Cosmos Week
Tiny carbon rings enable a new form of quantum control
PhysicsEnglish editionScience journalismJournalistic coverage

Tiny carbon rings enable a new form of quantum control

Quantum states can be precisely controlled with the help of tiny carbon rings measuring only a few nanometers in size.

Original source cited and editorially framed by Cosmos Week. Phys. org Chemistry
Editorial signatureCosmos Week Editorial Desk
Published07 Jul 2026 17: 00 UTC
Updated2026-07-07
Coverage typeScience journalism
Evidence levelJournalistic coverage
Read time4 min read

Key points

  • Focus: Quantum states can be precisely controlled with the help of tiny carbon rings measuring only a few nanometers in size
  • Detail: Science reporting: verify primary technical documentation
  • Editorial reading: science reporting; whenever possible, verify the cited primary source.
Full story

Quantum states can be precisely controlled with the help of tiny carbon rings measuring only a few nanometers in size. This is made possible by a class of rarely used electromagnetic dipoles called toroidal moments. The science-journalism coverage adds useful context, while the strongest evidential footing still comes from the underlying data, papers or institutional documentation.

This matters because physics only takes a result seriously when the measurement chain remains robust under scrutiny. Experimental particle physics and precision metrology both operate in regimes where the signal sits far below the background noise, and where systematic uncertainties can mimic new physics if not controlled rigorously. The history of the field contains numerous anomalies that generated theoretical excitement before better data showed them to be artifacts, and it also contains genuine discoveries that were initially dismissed as noise. The difference is almost always resolved by independent replication with different instruments and different systematics. By Tom Leonhardt, Martin Luther University Halle-Wittenberg This article has been reviewed according to Science X's editorial process and policies. AG Berakdar Quantum states can be precisely controlled with the help of tiny carbon rings measuring only a few nanometers in size.

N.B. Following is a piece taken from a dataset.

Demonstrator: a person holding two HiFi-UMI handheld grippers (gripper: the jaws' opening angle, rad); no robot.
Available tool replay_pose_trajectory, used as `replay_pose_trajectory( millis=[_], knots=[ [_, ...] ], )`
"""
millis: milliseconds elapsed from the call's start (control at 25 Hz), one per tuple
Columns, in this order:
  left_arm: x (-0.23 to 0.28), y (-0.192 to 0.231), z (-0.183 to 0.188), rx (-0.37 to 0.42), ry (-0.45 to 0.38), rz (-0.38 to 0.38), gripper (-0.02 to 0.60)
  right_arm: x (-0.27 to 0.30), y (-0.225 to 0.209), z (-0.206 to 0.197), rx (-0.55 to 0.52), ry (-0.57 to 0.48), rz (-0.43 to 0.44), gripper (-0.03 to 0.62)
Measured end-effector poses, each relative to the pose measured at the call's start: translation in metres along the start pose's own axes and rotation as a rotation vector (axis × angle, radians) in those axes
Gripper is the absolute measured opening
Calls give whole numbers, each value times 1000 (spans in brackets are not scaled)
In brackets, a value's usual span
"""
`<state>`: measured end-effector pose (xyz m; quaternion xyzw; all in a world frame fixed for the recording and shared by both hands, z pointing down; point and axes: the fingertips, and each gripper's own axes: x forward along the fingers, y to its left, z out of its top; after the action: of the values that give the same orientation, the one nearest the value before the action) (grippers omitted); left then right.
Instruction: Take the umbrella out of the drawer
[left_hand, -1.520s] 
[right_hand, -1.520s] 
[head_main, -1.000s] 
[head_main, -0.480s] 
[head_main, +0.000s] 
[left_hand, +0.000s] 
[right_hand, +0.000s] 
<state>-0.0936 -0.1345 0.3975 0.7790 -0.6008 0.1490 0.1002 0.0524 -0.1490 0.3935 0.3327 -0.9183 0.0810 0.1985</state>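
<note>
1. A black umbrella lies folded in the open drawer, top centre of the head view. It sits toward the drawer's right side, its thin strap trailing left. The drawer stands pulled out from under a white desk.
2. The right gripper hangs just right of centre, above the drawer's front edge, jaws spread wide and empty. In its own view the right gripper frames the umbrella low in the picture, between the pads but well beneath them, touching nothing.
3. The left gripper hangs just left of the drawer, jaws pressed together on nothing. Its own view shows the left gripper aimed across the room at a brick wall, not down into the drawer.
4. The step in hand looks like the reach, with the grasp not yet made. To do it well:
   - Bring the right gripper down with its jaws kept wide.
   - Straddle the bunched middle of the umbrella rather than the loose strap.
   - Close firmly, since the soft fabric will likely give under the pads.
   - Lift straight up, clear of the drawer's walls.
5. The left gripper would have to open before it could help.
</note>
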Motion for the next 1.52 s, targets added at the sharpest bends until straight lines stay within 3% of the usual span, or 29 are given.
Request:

Using computer simulations, physicists at Martin Luther University Halle-Wittenberg (MLU) have now found a way to generate and control these nanostructures without any loss. The findings are published in npj Computational Materials and create new opportunities for quantum computer technology.

Connecting the ends of the coil creates a toroidal system that is electrically neutral and generates no external electric or magnetic fields," explains physicist Professor Jamal. Conventional toroidal coils work well as long as they are large enough, for example, when they have a radius of 1 centimeter.

When a constant electric field is applied to these structures, the electrons move in a 3D vortex around the ring, thereby forming a toroidal moment. The findings of the study open up new possibilities in the field of quantum computing.

The broader interest lies as much in the method as in the headline number, because a durable measurement procedure can travel farther than a single result. When experimental physicists develop a technique that achieves new sensitivity or controls a previously uncharacterized systematic, that methodological contribution persists even if the specific measurement is later revised. This is one reason why precision physics experiments often generate long-term value that is not immediately visible in the original publication.

This can lead to signal noise or high energy consumption. Arkamita Bandyopadhyay et al, Topology-enabled quantum toroidal moment in carbon nanotori, npj Computational Materials (2026).

Because this item comes through Phys. org Chemistry as science journalism, it should be treated as contextual reporting rather than primary evidence. Good science reporting can identify why a result matters, connect it to the wider literature and make technical work readable, but the decisive evidence remains in the original paper, dataset, mission release or technical record. That distinction is especially important when a story is later repeated by aggregators, because repetition increases visibility, not evidential strength.

The next step is more measurement, tighter systematic control and scrutiny from groups whose experimental setups are genuinely independent. In experimental particle physics and precision metrology, the threshold for a discovery claim is a five-sigma excess surviving multiple analyses; an intriguing signal at lower significance is a reason to run more experiments, not a reason to revise the textbooks. Next-generation experiments currently under construction or commissioning will revisit several of the open questions that give the current result its context.